(DATA EXTRACT)
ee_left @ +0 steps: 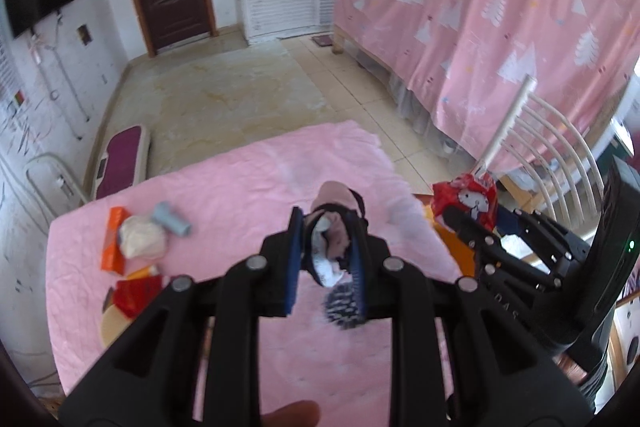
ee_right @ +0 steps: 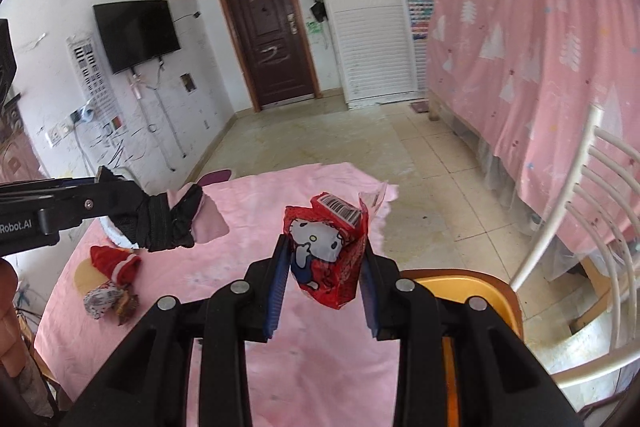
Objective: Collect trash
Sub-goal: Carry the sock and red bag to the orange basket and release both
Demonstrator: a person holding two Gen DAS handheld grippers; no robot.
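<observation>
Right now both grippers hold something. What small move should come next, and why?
Probably carry both loads off the table to a bin; none is in view. The left gripper clamps a cloth bundle, the right gripper a red wrapper, so neither can pick more.

Pink-clothed table (ee_left: 248,187), orange box (ee_left: 114,241), wrappers (ee_left: 138,293)

Pink-covered table (ee_left: 248,187) mostly bare at centre, litter cluster (ee_left: 136,243) far left, white chair (ee_right: 580,227) crowding right
</observation>
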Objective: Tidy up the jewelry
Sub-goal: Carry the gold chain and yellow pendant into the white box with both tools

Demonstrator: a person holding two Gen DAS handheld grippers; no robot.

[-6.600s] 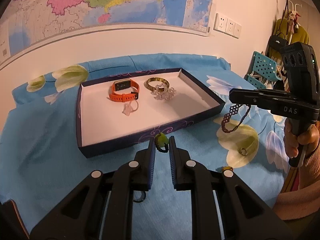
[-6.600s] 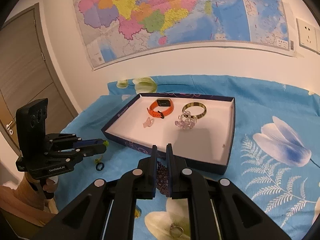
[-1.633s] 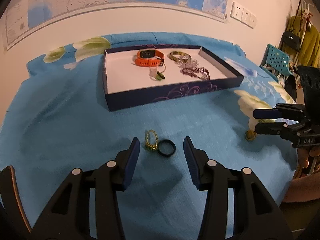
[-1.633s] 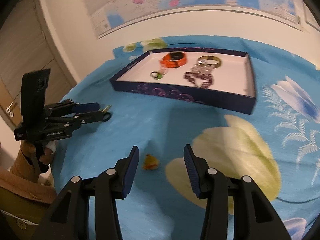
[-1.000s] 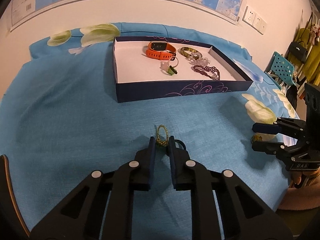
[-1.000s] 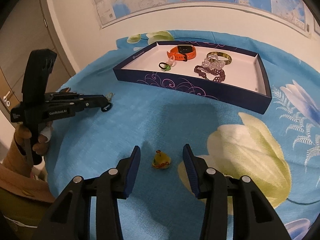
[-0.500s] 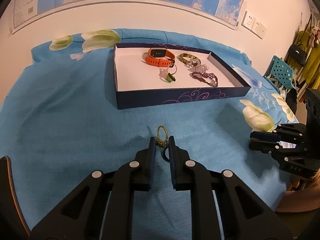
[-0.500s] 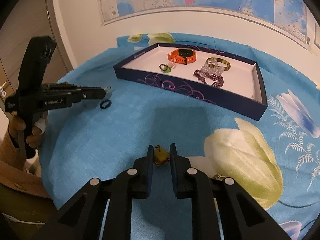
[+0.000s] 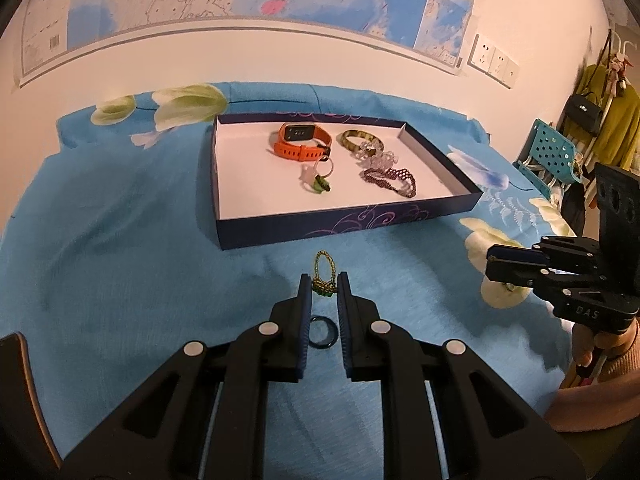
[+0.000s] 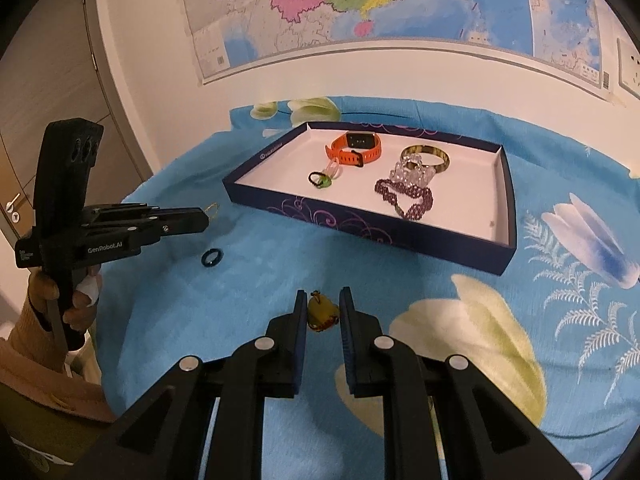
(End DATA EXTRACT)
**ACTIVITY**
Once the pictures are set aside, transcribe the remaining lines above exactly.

**TASK RESPONSE**
ee_left @ +0 steps: 
ee_right @ +0 steps: 
Objective: Collect trash
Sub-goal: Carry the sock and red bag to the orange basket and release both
Demonstrator: a person holding two Gen DAS handheld grippers; no robot.
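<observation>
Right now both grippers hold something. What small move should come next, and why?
Probably carry both loads off the table to a bin; none is in view. The left gripper clamps a cloth bundle, the right gripper a red wrapper, so neither can pick more.

Pink-clothed table (ee_left: 248,187), orange box (ee_left: 114,241), wrappers (ee_left: 138,293)

Pink-covered table (ee_left: 248,187) mostly bare at centre, litter cluster (ee_left: 136,243) far left, white chair (ee_right: 580,227) crowding right
</observation>
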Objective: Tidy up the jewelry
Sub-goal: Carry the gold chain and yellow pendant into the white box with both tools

Demonstrator: a person holding two Gen DAS handheld grippers; no robot.

[-6.600s] 
[-6.600s] 
[-1.633s] 
[-1.633s] 
[-1.000s] 
[-1.000s] 
[-0.500s] 
[-0.500s] 
[+0.000s] 
[+0.000s] 

Work on this exercise is finished.